What you have to do: Every line of the material needs an exact copy, apart from the images.

Information provided:

*** Block opens ***

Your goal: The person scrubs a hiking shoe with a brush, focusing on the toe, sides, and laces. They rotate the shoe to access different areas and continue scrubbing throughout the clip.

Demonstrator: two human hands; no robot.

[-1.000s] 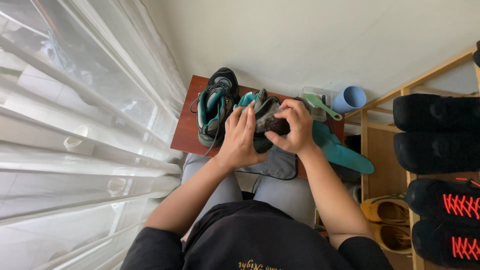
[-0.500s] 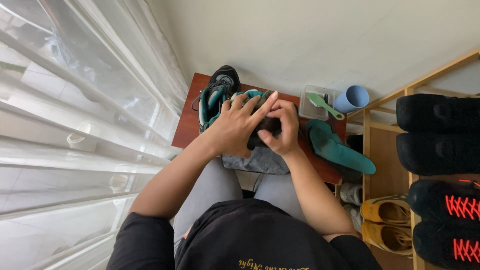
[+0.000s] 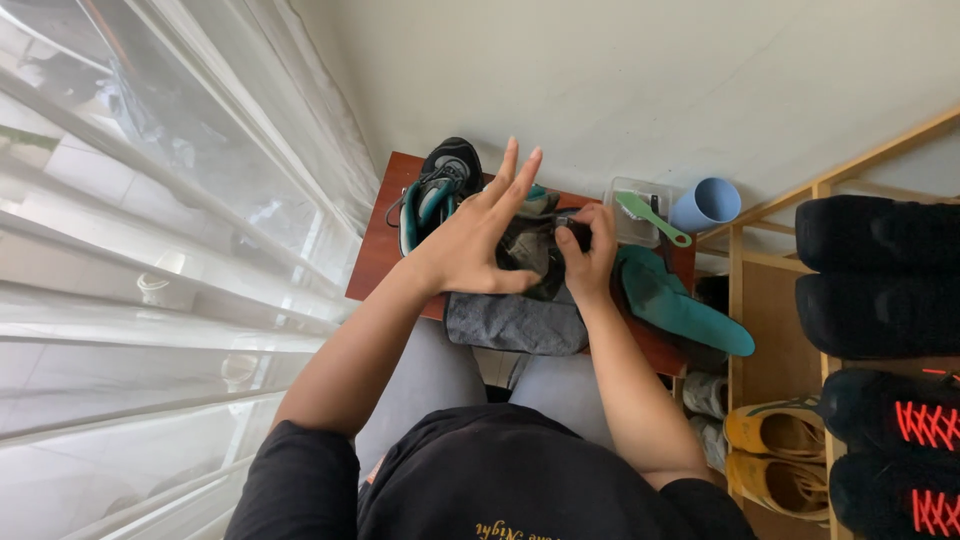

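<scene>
While you sit at the small reddish-brown wooden table [image 3: 372, 262], the biggest things around you are the sheer white curtain [image 3: 150, 250] on your left and the light wooden shoe rack [image 3: 770, 300] on your right, its shelves holding black shoes with red laces [image 3: 900, 440] and yellow slip-ons [image 3: 775, 430]. On the table, the grey and teal sneaker [image 3: 535, 250] you are working on sits in the middle, resting on a folded grey cloth [image 3: 515, 322] that hangs over the near edge. Its black and teal mate [image 3: 440, 190] stands upright just beyond your left wrist, and a teal insole [image 3: 680, 300] lies just to the right of your right hand.

Your left hand [image 3: 470, 245] is spread wide, fingers fanned and lifted, with only the heel of the palm and thumb pressing on the shoe; it grips nothing. Your right hand [image 3: 590, 255] is curled tight, pinching something small and dark at the top of the shoe; what exactly, I cannot tell.

By my reading, you are at the stage of working on the shoe's upper near the tongue or laces. The next move calls for steadying the shoe firmly with your left hand.

Behind sit a clear plastic container [image 3: 640, 205], a green-handled brush [image 3: 650, 217] and a pale blue cup [image 3: 706, 203].
</scene>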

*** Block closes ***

Written answer:
Your goal: The person scrubs a hiking shoe with a brush, focusing on the toe, sides, and laces. They rotate the shoe to access different areas and continue scrubbing throughout the clip.

Demonstrator: two human hands; no robot.

[-1.000s] 
[-0.500s] 
[+0.000s] 

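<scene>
While you sit at the small reddish-brown wooden table [image 3: 372, 262], the biggest things around you are the sheer white curtain [image 3: 150, 250] on your left and the light wooden shoe rack [image 3: 770, 300] on your right, its shelves holding black shoes with red laces [image 3: 900, 440] and yellow slip-ons [image 3: 775, 430]. On the table, the grey and teal sneaker [image 3: 535, 250] you are working on sits in the middle, resting on a folded grey cloth [image 3: 515, 322] that hangs over the near edge. Its black and teal mate [image 3: 440, 190] stands upright just beyond your left wrist, and a teal insole [image 3: 680, 300] lies just to the right of your right hand.

Your left hand [image 3: 470, 245] is spread wide, fingers fanned and lifted, with only the heel of the palm and thumb pressing on the shoe; it grips nothing. Your right hand [image 3: 590, 255] is curled tight, pinching something small and dark at the top of the shoe; what exactly, I cannot tell.

By my reading, you are at the stage of working on the shoe's upper near the tongue or laces. The next move calls for steadying the shoe firmly with your left hand.

Behind sit a clear plastic container [image 3: 640, 205], a green-handled brush [image 3: 650, 217] and a pale blue cup [image 3: 706, 203].
</scene>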

No other output is needed; the exercise is complete.